• What the exercise asks:
Look through the entries below and report every line that has "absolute".

- Opening Delimiter -

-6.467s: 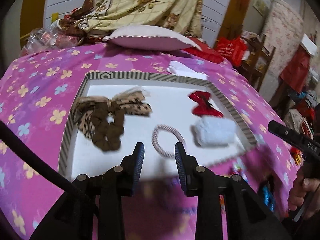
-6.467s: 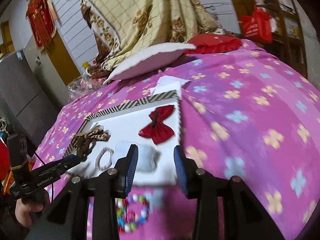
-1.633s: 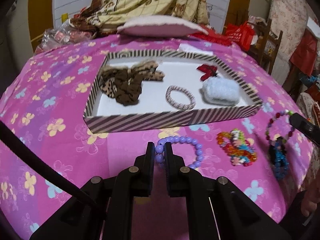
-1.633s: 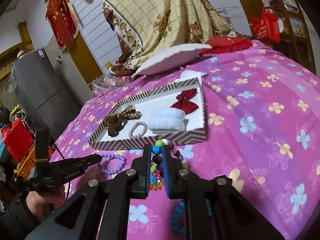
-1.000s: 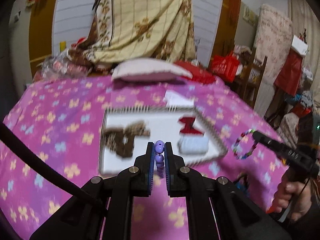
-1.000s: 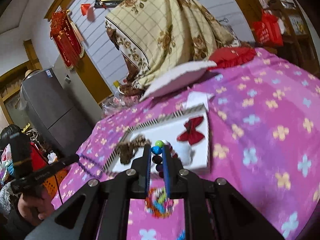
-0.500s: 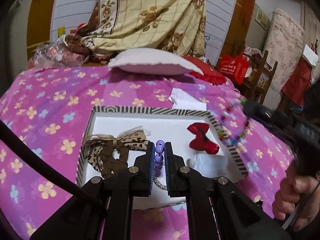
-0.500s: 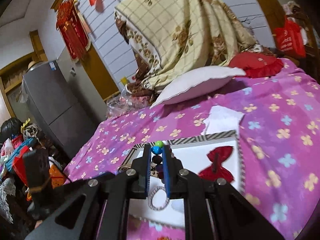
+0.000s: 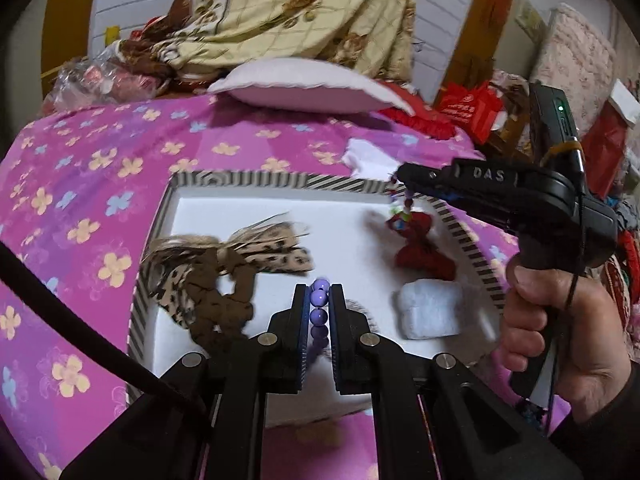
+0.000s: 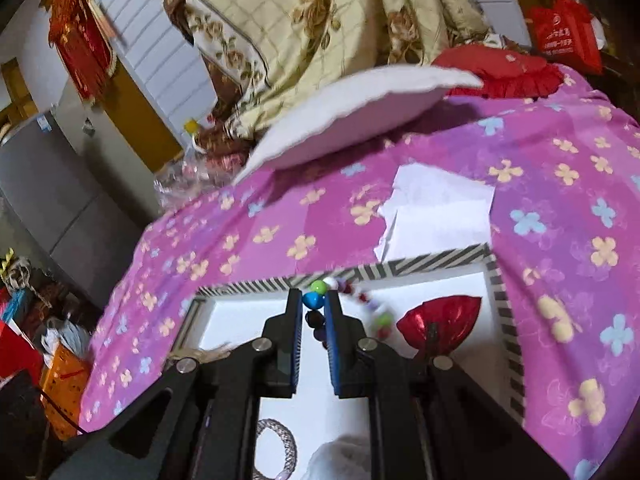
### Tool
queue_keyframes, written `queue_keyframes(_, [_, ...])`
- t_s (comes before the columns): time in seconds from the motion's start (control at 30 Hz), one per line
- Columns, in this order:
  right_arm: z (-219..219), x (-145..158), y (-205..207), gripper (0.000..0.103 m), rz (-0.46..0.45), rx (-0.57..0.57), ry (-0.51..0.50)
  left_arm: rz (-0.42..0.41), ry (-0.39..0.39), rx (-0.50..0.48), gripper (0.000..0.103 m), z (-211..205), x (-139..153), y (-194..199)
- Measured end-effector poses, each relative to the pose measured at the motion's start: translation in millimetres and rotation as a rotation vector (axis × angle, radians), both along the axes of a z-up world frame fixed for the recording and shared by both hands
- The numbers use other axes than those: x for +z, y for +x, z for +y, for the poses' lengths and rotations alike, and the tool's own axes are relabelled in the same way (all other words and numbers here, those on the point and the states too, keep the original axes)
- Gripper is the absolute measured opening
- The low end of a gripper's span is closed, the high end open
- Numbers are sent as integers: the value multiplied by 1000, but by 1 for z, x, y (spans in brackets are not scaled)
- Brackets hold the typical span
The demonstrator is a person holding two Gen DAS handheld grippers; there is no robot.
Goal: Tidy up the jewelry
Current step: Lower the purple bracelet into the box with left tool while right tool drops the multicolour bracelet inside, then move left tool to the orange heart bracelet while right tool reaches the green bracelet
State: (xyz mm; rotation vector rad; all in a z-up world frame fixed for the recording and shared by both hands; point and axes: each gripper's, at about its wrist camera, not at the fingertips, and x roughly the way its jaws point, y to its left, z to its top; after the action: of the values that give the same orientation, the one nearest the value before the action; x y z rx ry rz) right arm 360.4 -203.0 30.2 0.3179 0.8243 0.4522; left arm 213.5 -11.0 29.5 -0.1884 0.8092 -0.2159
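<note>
My left gripper [image 9: 319, 295] is shut on a purple bead bracelet [image 9: 319, 308] and holds it over the near middle of the striped-rim white tray [image 9: 256, 179]. My right gripper [image 10: 312, 300] is shut on a multicoloured bead bracelet [image 10: 316, 296] above the tray's far part [image 10: 436, 260]; in the left wrist view it [image 9: 400, 178] hangs the beads [image 9: 402, 212] over a red bow [image 9: 424, 256]. The tray also holds a leopard bow scrunchie [image 9: 216, 276], a white fluffy scrunchie [image 9: 430, 314] and a pink braided hair tie [image 10: 276, 448].
The tray lies on a pink flowered bedspread [image 9: 80, 200]. A white pillow [image 9: 308, 88], a white paper [image 10: 436, 208] and a piled yellow quilt [image 9: 288, 12] lie behind it. A grey fridge [image 10: 40, 184] and clutter stand to the left of the bed.
Both grippers lifted their bracelets off the bedspread and carried them forward over the tray. The right gripper has swung in over the tray's far right corner.
</note>
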Motion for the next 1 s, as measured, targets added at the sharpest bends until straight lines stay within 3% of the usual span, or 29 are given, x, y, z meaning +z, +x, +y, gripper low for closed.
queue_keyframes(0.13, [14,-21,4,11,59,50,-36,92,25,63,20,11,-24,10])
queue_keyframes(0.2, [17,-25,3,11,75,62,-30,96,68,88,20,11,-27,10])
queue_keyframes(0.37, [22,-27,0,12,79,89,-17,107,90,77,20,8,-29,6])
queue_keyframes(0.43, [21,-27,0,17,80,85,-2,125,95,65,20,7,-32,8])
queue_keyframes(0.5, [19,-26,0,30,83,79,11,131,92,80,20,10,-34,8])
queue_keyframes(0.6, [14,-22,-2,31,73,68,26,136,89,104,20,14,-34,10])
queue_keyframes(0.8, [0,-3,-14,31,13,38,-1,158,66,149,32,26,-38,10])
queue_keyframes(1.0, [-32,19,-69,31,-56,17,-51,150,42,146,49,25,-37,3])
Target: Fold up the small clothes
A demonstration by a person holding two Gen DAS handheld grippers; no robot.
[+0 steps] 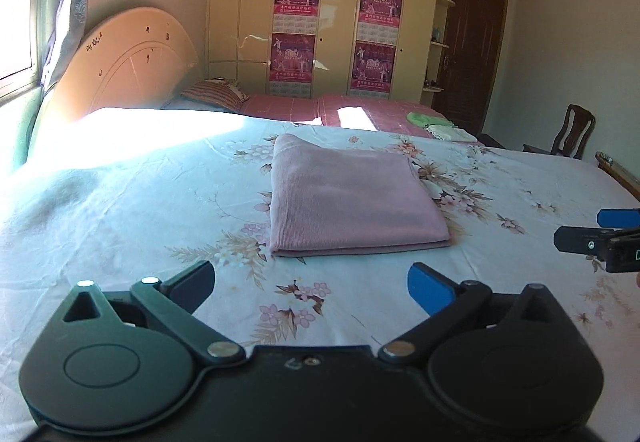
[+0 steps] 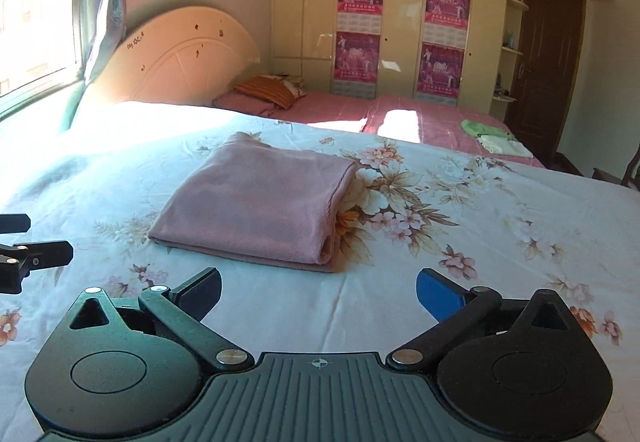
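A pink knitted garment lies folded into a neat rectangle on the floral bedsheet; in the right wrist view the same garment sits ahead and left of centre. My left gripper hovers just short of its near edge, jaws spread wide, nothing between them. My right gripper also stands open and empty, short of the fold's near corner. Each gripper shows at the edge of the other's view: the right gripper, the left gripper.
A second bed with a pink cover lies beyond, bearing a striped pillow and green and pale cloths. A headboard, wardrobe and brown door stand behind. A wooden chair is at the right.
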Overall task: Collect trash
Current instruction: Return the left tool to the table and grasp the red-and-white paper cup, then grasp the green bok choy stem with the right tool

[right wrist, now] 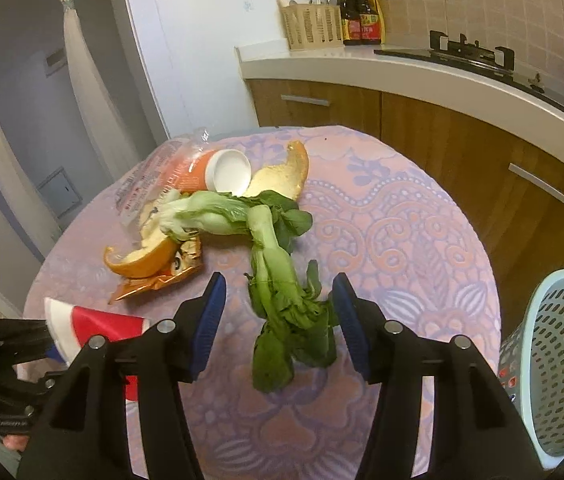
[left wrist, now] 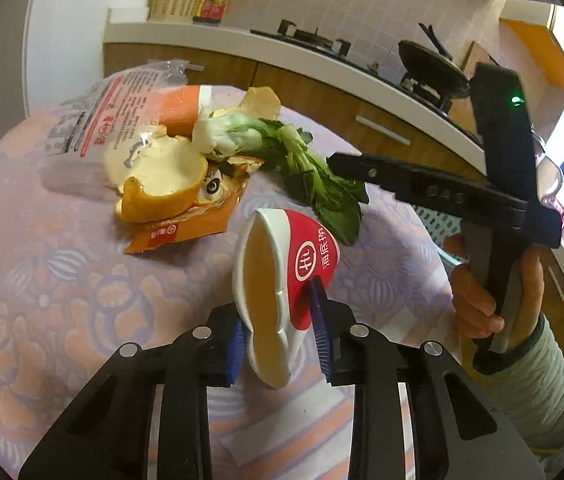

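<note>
My left gripper (left wrist: 278,336) is shut on a red-and-white paper cup (left wrist: 282,264), squashed flat between the blue pads and lifted over the table. The same cup (right wrist: 94,324) shows at the lower left of the right wrist view. My right gripper (right wrist: 280,320) stands open, its jaws on either side of the leafy end of a bok choy (right wrist: 278,280) that lies on the cloth. Beyond it lie an orange peel (right wrist: 138,260), an orange snack wrapper (left wrist: 178,232), a printed plastic bag (left wrist: 110,120), an orange cup (right wrist: 226,170) on its side and a second peel (right wrist: 282,180).
The round table (right wrist: 402,240) has a purple-and-orange patterned cloth. A light blue perforated basket (right wrist: 562,360) stands off its right edge. Behind run wooden cabinets and a white counter (right wrist: 422,76) with a stove, bottles and a wicker holder. A hand and a sleeve (left wrist: 538,380) hold the right gripper.
</note>
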The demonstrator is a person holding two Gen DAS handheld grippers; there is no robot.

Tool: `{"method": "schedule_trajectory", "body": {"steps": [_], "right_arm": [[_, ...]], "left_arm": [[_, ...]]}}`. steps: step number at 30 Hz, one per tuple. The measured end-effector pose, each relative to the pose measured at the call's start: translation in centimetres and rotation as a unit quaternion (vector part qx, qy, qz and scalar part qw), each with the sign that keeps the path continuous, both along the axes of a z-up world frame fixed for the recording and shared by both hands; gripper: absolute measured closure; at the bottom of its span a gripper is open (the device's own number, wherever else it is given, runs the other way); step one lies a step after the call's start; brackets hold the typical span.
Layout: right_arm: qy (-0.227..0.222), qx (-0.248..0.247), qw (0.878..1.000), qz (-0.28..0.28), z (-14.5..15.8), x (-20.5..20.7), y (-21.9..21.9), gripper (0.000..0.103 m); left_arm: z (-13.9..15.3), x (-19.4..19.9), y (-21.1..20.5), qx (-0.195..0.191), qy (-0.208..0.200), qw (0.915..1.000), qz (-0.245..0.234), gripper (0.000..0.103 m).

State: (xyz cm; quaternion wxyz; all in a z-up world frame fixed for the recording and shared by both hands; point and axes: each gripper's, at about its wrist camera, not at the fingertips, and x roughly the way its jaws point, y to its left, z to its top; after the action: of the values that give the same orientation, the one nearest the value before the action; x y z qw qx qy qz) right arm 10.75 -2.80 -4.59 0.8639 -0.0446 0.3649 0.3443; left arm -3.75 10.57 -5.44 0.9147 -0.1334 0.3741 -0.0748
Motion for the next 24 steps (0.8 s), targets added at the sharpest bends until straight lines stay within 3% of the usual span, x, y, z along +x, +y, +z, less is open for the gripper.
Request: {"method": "schedule_trajectory", "body": {"steps": [6,16,18,20,24], "right_arm": [[0.007,-0.025,1.000,-0.007,-1.1,0.6,0.9,0.050],[-0.001,-0.092,0.996,-0.017,-2.4,0.7,2.9,0.049],[-0.008,-0.112,0.993,-0.017,-2.6,0.6,3.5,0.057],[-0.017,-0.122,0.992,-0.019,-2.7,0.3,3.7,0.071],[-0.043,-0.103,0.994,-0.019,-1.9,-1.1,3.0,0.084]], "left_arm": [[-0.3,-1.0,1.5,-0.034,-0.019,0.9991,0.017,0.078],[0.2,-1.5,1.2,-0.004,-0.031,0.9990,0.032,0.078],[0.3,-1.5,1.2,-0.006,-0.033,0.9989,0.034,0.078],[0.4,-1.6,1.3,-0.006,-0.035,0.9987,0.035,0.078],[0.6,-2.1,1.3,-0.005,-0.042,0.9982,0.043,0.078]]}}
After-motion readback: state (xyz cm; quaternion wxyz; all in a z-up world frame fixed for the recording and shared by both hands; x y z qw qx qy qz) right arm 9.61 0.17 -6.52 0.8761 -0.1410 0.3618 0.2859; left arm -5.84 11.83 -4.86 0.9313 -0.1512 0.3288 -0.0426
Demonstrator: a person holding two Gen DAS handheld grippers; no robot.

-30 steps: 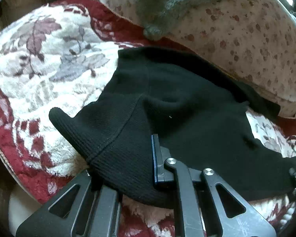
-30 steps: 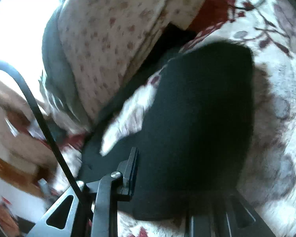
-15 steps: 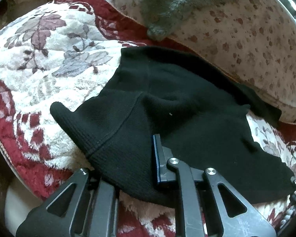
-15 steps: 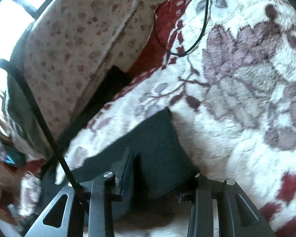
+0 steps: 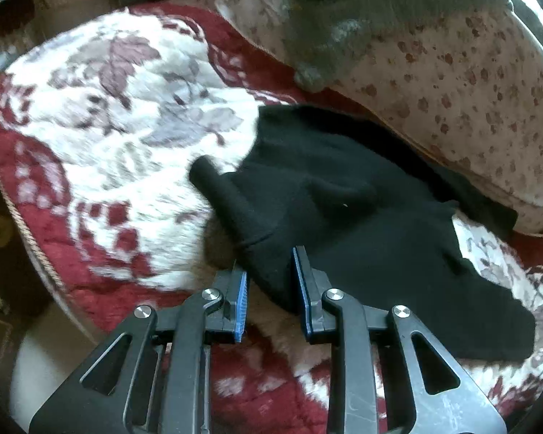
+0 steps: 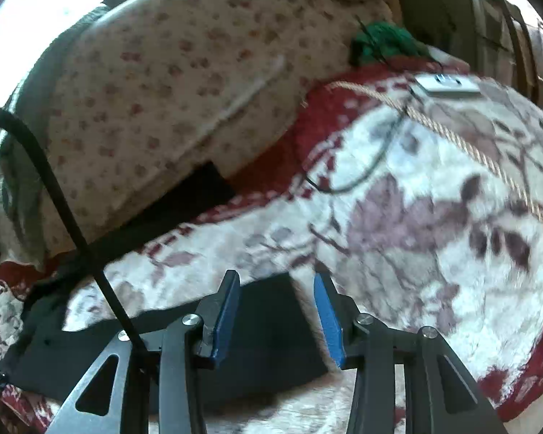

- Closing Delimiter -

• Result for this task:
- Gripper is the absolute measured opening
Tool: `{"method": "schedule_trajectory", "body": {"steps": [_], "right_arm": [[_, ...]], "left_arm": [[_, ...]]}}`. steps: step number at 30 Hz, one per tuple. The measured end-effector pose, each relative to the pose measured at the call's start: translation in centimetres and rotation as a unit quaternion (vector part qx, qy, qz and scalar part qw), each with the sign that keeps the path continuous, both along the axes of a z-up world frame fixed for the recording and shared by both hands; gripper: absolute measured closure; at the bottom of its span a gripper is open (the device's own number, wherever else it is given, runs the other way); step one lies a step after the call's start; brackets hold the typical span.

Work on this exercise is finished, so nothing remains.